Risks of side effects vary from trial to trial. There is little risk in the dietary trial, but a kidney-disease-prevention trial at Hopkins requires the injection of a small amount of a radioactive isotope, a minor risk but still a risk. Immunization trials often carry greater risks.

Examining the risks falls to the institutional review board, or IRB, at any institution doing research. The IRB is made up of physicians, lay people and community representatives. They review the ethical appropriateness of every study, making sure that they don't place undue risk on participants and that they aren't prevented from receiving standard therapy that does work.

"Say you have heart disease," says Dr. Barry Meisenberg, deputy director of Greenebaum Cancer Center at the University of Maryland, "and I say, 'I want to try a new drug.' If the appropriate treatment is angioplasty, the IRB will say, 'Wait a minute, you can use this drug only if angioplasty fails.' "

No clinical studies can be done without IRB approval. Periodically, the FDA inspects all IRB records. The National Institutes of Health oversees IRBs, too.

One of the responsibilities of the IRB is to ensure that everyone consents to participation. Since 1981, the FDA has required written informed consent for all studies that involve any product that would be regulated by the FDA.

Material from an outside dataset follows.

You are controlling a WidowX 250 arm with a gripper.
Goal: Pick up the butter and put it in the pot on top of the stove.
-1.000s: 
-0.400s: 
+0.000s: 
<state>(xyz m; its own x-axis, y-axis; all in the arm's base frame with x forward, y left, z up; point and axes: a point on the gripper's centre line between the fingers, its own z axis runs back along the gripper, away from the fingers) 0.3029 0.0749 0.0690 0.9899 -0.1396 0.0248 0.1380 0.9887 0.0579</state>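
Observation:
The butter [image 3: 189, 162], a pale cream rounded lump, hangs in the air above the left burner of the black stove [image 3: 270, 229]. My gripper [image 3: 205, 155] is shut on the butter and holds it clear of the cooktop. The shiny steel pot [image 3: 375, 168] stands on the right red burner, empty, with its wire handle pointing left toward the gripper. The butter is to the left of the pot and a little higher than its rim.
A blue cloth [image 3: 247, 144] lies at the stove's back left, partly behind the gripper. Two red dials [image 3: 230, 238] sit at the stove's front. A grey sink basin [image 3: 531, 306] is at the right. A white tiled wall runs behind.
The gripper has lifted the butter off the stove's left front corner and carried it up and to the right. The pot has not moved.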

Consent is vital not just at the beginning but for every step of a trial, says Ruth Jordan, a senior vice president with Matthews Media Group, which develops educational materials to attract patients to clinical trials.

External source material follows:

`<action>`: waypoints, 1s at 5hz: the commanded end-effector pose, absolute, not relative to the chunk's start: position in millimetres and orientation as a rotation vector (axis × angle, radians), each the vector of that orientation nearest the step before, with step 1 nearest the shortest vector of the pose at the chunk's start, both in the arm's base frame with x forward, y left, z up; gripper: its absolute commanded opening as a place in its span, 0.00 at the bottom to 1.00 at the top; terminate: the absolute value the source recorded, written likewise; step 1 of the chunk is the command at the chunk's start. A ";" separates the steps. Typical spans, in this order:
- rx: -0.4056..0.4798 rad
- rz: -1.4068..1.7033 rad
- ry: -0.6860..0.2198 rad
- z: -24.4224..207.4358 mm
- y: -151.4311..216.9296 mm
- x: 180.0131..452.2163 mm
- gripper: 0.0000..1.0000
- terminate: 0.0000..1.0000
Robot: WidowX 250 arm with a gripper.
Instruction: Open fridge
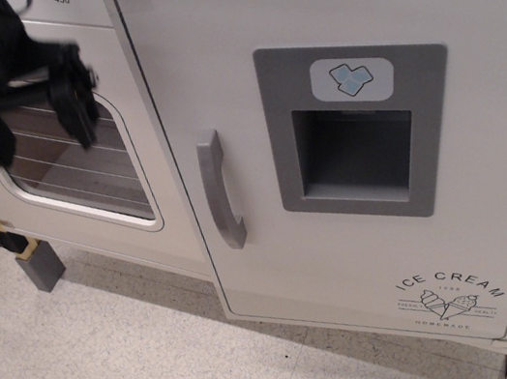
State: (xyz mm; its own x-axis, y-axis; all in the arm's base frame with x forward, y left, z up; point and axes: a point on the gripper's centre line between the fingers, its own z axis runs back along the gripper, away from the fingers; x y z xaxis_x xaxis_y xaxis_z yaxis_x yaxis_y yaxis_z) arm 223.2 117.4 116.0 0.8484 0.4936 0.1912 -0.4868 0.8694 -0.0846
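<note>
I have the jaws (72,108) up at the top left of the view, in front of the oven window (84,175), and the fridge (352,133) lies off to their right and a little lower. What matters for the coming move is the grey handle (219,191) on the fridge door's left edge: it sits down and to the right of the jaws, clearly apart from them, with nothing touching it. Its long axis runs vertically, so I judge the jaws will need to close across it from the sides. The arm enters from the upper left corner, a dark blurred mass, with the fingers pointing roughly downward. They look parted and hold nothing, though the blur makes the gap hard to judge. The fridge door looks shut or very nearly so, its recessed dispenser panel (363,141) further right of the handle.
</note>
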 end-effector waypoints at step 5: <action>-0.010 0.788 -0.368 141.6 118.4 298.7 1.00 0.00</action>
State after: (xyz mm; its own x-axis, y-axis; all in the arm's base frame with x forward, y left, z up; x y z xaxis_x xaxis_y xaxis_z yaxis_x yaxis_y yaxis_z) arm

Understanding the duration of the trial is part of that consent, for if a patient drops out part-way through, a great deal of data is rendered useless. And trials can be long: The diabetes trial will take six years, the kidney trial five.

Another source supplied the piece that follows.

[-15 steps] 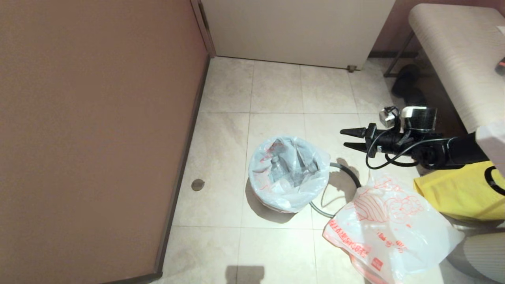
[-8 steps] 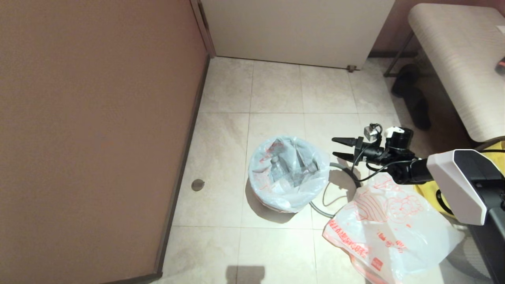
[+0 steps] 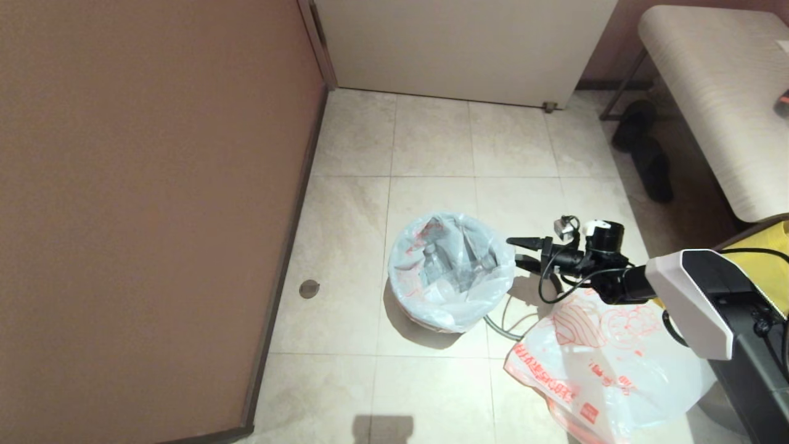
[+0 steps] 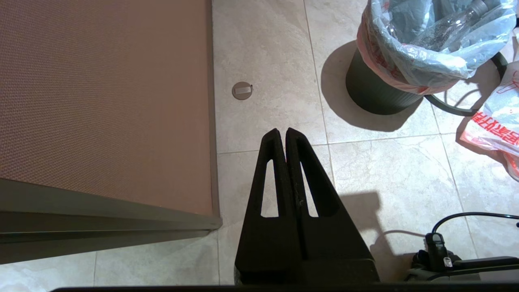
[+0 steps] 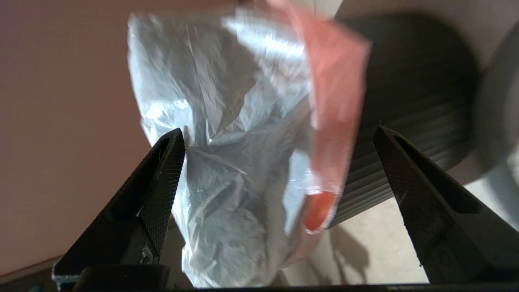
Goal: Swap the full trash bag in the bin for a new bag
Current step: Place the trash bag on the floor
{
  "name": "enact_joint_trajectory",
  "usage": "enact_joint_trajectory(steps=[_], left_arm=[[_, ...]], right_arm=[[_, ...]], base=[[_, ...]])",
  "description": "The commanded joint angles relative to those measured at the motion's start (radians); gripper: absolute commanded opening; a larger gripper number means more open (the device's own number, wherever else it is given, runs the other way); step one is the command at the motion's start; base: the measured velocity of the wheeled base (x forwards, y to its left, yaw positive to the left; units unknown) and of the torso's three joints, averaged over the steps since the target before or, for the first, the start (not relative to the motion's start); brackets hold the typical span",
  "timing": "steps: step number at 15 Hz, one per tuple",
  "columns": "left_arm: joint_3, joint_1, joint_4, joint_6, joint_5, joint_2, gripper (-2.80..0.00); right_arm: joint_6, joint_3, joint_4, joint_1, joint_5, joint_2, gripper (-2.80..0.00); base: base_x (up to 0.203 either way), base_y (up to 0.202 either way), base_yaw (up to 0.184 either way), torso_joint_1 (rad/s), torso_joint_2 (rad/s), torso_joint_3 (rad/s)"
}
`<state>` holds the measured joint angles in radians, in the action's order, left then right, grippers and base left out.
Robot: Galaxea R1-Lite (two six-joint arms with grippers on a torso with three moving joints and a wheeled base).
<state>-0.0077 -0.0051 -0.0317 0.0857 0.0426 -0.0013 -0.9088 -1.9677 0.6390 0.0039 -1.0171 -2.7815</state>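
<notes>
The full trash bag (image 3: 450, 271), thin white plastic with faint red print and bottles inside, lines the small black bin (image 4: 373, 93) on the tiled floor. My right gripper (image 3: 513, 253) hovers open at the bag's right edge. In the right wrist view the bag's crumpled plastic (image 5: 227, 142) and a pink-red handle (image 5: 336, 101) show between the wide-apart fingers, with the ribbed bin wall (image 5: 405, 101) behind. The new bag (image 3: 604, 357), with an orange-red cartoon, lies flat on the floor to the right. My left gripper (image 4: 282, 132) is shut and empty, parked above the floor.
The grey ring rim (image 3: 499, 330) lies on the floor between the bin and the new bag. A brown partition (image 3: 154, 216) runs along the left and a white door (image 3: 462, 49) closes the back. On the right are a bench (image 3: 715, 92), black shoes (image 3: 641, 148) and a yellow bag (image 3: 758, 246).
My right arm has come down and leftward from beside the bench to the bag's right edge. Its fingers have spread wider.
</notes>
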Motion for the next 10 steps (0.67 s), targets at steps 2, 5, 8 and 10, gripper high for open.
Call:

* Hopkins is studying a vaccine to fight the sexually transmitted human papilloma virus, which causes cervical cancer in women. Needed: 48 healthy men and women between ages 18 and 29 who have no previous history of HPV. The women should have had no abnormal pap smears. Information: 410-955-4055.

* UM will enroll 200 women to study the effects of hormone replacement therapy on uterine fibroids. The women must be at least 45, have reached menopause, have been diagnosed with fibroids and have their own physician. 410-706-5563.

* Hopkins is studying the efficacy of Luvox (fluvoxamine) to treat children and adolescents with anxiety problems. Needed: 60 children who are afraid to go to school, reluctant to separate from their parents or who worry excessively about bad things happening to them. 410-614-4460.

* UM Greenebaum Cancer Center is starting a study of high-dose chemotherapy combined with a stem-cell transplant for men with advanced prostate cancer that is resistant to hormonal therapy. 410-328-1299.

* Greenebaum is also recruiting women with advanced breast cancer for a study of the drug herceptin combined with another drug, IL-2, that boosts the immune system. 410-328-7904.

* Hopkins is studying the drug Effexor (venlafaxine) to determine how well it helps children and adolescents who have major depression. The 15 participants must be between 6 and 17, and they will be screened for certain criteria. 410-614-4460.

Before you enroll

The Matthews Media group prepares materials that educate the public about clinical trials. Ruth Jordan, senior vice president, offers points that everyone enrolling in a trial should consider:

* Make sure you are willing to enroll even though you may be in the group receiving a placebo.

* Be assured that all clinical trials involving humans are monitored by the National Institutes of Health.

* Know how the study will affect your daily life and for how long.

* Make sure you have enough time to read and discuss with your doctor and family the "informed consent" form before you sign.

* Find out what costs you will be expected to bear, such as for food or travel.